7 legal, tax and finance-safe steps to help your kids onto the property ladder

The interest rate hiking cycle might have peaked, but it’ll be some time until rates drop, borrowing capacity increases and Australia’s property market reopens to more first-home buyers.

So it’s no wonder that housing affordability (or unaffordability) is such a popular topic at the moment.

There’s no denying it has become a lot harder to make the first step, mainly due to the hurdle of saving up a big enough deposit to meet the bank’s requirements.

Especially when it comes to questioning how our younger generations will ever be able to make their first step on the property ladder at a time when the crippling cost of living and rising interest rates push home ownership out of reach for many.

But parents have been helping their children buy properties for generations and many will be happy to do the same to help their children in future.

The Bank of Mum and Dad provided nearly $3 billion worth of funding to adult children in 2023, the AFR reports, making it one of the nation’s largest residential property lenders.

Such support has increased fivefold in the past five years to assist about 60% of first-home buyers.

But while it’s great news that there are several ways that parents can help their kids onto the property ladder, the bad news is many generous parents are unknowingly creating a minefield of problems for both their own futures and that of their families.

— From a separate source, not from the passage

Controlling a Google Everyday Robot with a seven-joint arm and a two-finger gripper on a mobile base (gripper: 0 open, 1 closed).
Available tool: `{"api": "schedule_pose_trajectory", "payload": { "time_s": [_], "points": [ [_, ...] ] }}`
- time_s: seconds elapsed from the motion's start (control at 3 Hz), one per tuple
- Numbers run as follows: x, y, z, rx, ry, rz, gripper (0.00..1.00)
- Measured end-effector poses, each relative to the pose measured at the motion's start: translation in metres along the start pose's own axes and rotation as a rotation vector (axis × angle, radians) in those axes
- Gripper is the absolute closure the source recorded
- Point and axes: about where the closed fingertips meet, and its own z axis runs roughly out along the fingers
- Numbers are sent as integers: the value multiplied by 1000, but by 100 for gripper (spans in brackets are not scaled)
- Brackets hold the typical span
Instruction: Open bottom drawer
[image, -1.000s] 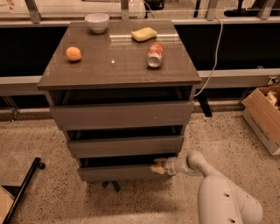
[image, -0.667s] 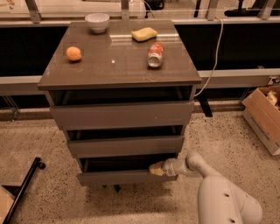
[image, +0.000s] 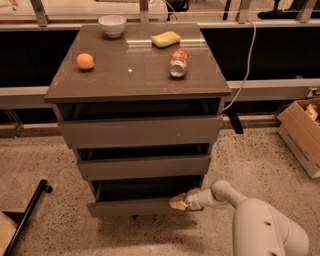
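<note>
The bottom drawer (image: 132, 207) is the lowest of three grey-brown drawers in the cabinet. It stands pulled out a little, with a dark gap above its front. My gripper (image: 178, 202) sits at the top right edge of that drawer front, at the end of my white arm (image: 250, 220) that reaches in from the lower right. The middle drawer (image: 142, 167) and the top drawer (image: 140, 131) stand above it, each slightly out.
On the cabinet top (image: 135, 75) are an orange (image: 85, 61), a white bowl (image: 112, 25), a yellow sponge (image: 166, 38) and a lying can (image: 179, 62). A cardboard box (image: 302, 135) stands at the right. A black bar (image: 27, 215) lies at the lower left. A cable (image: 245, 70) hangs behind the cabinet.
The bottom drawer has slid out toward me, and my gripper has moved with its front edge.
</note>
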Motion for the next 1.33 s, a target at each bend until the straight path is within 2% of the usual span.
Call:
{"api": "schedule_pose_trajectory", "payload": {
  "time_s": [0.33, 0.67, 1.0, 1.33],
  "points": [
    [-10, -4, 1, 30, 28, -32, 43],
    [-36, 7, -15, 96, 25, -91, 20],
    [-46, 17, -20, 128, 33, -117, 0],
    [-37, 12, -15, 141, 62, -92, 0]
  ]
}}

Here are 7 steps to help your kids onto the property ladder without detonating a legal, tax or financial minefield that could sabotage your (or their) future.

1. Work out the safest way to do it

Generally, there are two ways a parent can help their kid buy property – a guarantor loan or a cash gift.

Option 1: A guarantor loan

One of the most common ways that parents help their children is by agreeing to a guarantee loan.

A guarantor loan is a loan product that offers up some of their equity to their child or children to assist with the deposit.

For example, perhaps your daughter could only save $30,000 but needs $60,000 to qualify for a home loan.

If you’re thinking about guaranteeing a loan, make sure you understand the risks.

Take the same care as if you were taking out a loan for yourself.

For example, if you apply for a loan in the future, you’ll have to tell your lender if you’re a guarantor on any other loans.

They might decide not to lend to you, even if the loan that you guaranteed is being repaid.

It’s important to recognise, however, that while you may not have ownership rights over the property, you may be wholly responsible for the entire loan if your daughter or son defaults.

In fact, lawyers say a growing number of court cases involving bitter family disputes about what was agreed and who is responsible for outstanding debts underlines the need for any loan or gift to be carefully documented.

With loans, the minimum a parent should do is register it against the title of the child’s property to make others aware of their interest.

Alternatively, you could lodge a caveat on your child’s property to protect your “equitable mortgage”.

And always have a written loan agreement, even if asking your child to do this might feel a bit awkward at the time because it is so much safer for you to have evidence of a loan agreement.

If you’re considering this option, you should access expert advice before proceeding.

Option 2: A financial gift

As a parent, we all want our children to have good lives and to be successful if that’s what they desire to do.

But does that mindset extend to giving them a financial gift to buy a property?

In my opinion, it really is a personal decision and will depend on factors such as your child’s capability to manage a home loan.

If your son or daughter has been spending every cent that they’ve earned for years, which is why they haven’t saved a property deposit, is it really a good idea to just give them a handout?

Will they have the necessary financial discipline and know-how to not default on their mortgage repayments?

Perhaps a better idea could be to suggest a financial gift that matches their savings.

So, if they knuckle down and save $25,000, then you will tip in an equal amount to bump it up to $50,000.

That way, your child will learn how to save and you will be more confident that they’re not taking on more than they can financially handle.

But parents need to be very clear about whether they’re providing their children with a gift or a loan.

If the money is a gift, this should be made clear in writing to avoid confusion down the track.

If the money is a loan, as mentioned you should write up a loan agreement detailing the size of the loan, the term and how it will be repaid.

So, before you decide on a strategy to help your children buy property, you must ensure you have accessed expert advice from a qualified wealth strategist.

That way, it reduces the chance of any ugly fallouts which could totally undo your original good intentions.

Money Gift

2. Giving a cash sum? Decide how much to give.

Parental contributions vary according to state and territory property prices, with an average of about $92,000 in NSW and $34,000 in Western Australia, according to Jarden Australia, an investment bank and wealth manager.

The national average is about $70,000, and nearly 5% receive more than $200,000, its analysis shows.